» **Activity**:
Reprint every line of the data, keeping each character intact.
─── Data
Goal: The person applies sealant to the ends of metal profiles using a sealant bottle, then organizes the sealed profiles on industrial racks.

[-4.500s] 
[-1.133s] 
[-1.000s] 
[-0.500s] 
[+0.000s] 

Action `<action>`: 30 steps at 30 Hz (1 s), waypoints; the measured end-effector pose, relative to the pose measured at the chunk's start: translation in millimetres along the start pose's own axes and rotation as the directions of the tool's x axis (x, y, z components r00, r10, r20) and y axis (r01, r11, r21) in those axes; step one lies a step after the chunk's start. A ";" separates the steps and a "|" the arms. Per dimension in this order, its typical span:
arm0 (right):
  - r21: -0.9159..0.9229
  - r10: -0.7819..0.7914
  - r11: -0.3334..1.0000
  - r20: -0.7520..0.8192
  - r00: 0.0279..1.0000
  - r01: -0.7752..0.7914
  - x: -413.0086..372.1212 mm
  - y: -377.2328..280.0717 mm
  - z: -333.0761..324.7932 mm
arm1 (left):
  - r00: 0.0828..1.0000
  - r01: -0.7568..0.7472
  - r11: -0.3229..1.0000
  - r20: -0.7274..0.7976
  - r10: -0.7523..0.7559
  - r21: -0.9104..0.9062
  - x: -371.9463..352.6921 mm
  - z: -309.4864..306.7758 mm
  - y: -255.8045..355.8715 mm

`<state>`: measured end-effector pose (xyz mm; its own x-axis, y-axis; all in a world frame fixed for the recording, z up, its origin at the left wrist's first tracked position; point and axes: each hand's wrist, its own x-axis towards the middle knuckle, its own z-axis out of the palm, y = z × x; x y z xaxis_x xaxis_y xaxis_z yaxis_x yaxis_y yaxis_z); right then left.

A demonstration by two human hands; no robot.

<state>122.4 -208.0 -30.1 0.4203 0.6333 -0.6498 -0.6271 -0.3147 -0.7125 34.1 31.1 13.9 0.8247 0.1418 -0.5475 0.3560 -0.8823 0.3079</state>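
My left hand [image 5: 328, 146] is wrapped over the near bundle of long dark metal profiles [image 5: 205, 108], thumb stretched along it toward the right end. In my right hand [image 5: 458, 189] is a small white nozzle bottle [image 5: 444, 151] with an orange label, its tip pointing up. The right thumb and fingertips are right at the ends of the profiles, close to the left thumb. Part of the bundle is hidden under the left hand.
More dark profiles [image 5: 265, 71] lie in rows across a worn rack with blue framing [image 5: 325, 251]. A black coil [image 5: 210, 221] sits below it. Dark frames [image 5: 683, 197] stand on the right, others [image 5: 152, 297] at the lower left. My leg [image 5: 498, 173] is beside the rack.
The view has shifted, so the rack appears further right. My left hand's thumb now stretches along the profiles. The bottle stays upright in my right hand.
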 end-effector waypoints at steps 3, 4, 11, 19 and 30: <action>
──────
» **Completed exercise**:
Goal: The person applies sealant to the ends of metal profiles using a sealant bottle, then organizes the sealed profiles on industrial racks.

[-4.500s] 
[-1.133s] 
[-1.000s] 
[-0.500s] 
[+0.000s] 

Action `<action>`: 30 steps at 30 Hz (1 s), waypoints; the measured end-effector pose, relative to the pose measured at the chunk's start: translation in millimetres along the start pose's own axes and rotation as the directions of the tool's x axis (x, y, z components r00, r10, r20) and y axis (r01, r11, r21) in those axes; step one lies a step after the chunk's start. A ";" separates the steps and a "|" the arms. Per dimension in this order, its typical span:
arm0 (right):
  - r21: -0.9159..0.9229
  - r10: -0.7819..0.7914
  - r11: -0.3334..1.0000
  - r20: -0.7520..0.8192
  - r00: 0.0279..1.0000
  - r01: -0.7752..0.7914
  - x: -413.0086..372.1212 mm
  - y: -377.2328..280.0717 mm
  - z: -333.0761..324.7932 mm
arm1 (left):
  - r00: 0.0828..1.0000
  - r01: -0.7568..0.7472
  - r11: -0.3229..1.0000
  - r20: -0.7274..0.7976
  - r10: -0.7523..0.7559
  - r21: -0.9104..0.9062
  - x: -371.9463..352.6921 mm
  - z: -309.4864..306.7758 mm
  - y: -255.8045..355.8715 mm

`<state>`: measured end-effector pose (xyz mm; its own x-axis, y-axis; all in a world frame fixed for the recording, z up, its origin at the left wrist's first tracked position; point and axes: each hand's wrist, its own x-axis towards the middle knuckle, its own z-axis out of the palm, y = z × x; x y z xaxis_x xaxis_y xaxis_z yaxis_x yaxis_y yaxis_z); right then left.

A demonstration by two human hands; no robot.

<state>122.4 -208.0 -30.1 0.4203 0.6333 -0.6498 -0.6271 -0.3147 -0.7125 34.1 31.1 13.9 0.8247 0.1418 -0.5475 0.3560 -0.8823 0.3079</state>
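My left hand [image 5: 328, 146] is wrapped over the near bundle of long dark metal profiles [image 5: 205, 108], thumb stretched along it toward the right end. In my right hand [image 5: 458, 189] is a small white nozzle bottle [image 5: 444, 151] with an orange label, its tip pointing up. The right thumb and fingertips are right at the ends of the profiles, close to the left thumb. Part of the bundle is hidden under the left hand.
More dark profiles [image 5: 265, 71] lie in rows across a worn rack with blue framing [image 5: 325, 251]. A black coil [image 5: 210, 221] sits below it. Dark frames [image 5: 683, 197] stand on the right, others [image 5: 152, 297] at the lower left. My leg [image 5: 498, 173] is beside the rack.
The view has shifted, so the rack appears further right. My left hand's thumb now stretches along the profiles. The bottle stays upright in my right hand.
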 end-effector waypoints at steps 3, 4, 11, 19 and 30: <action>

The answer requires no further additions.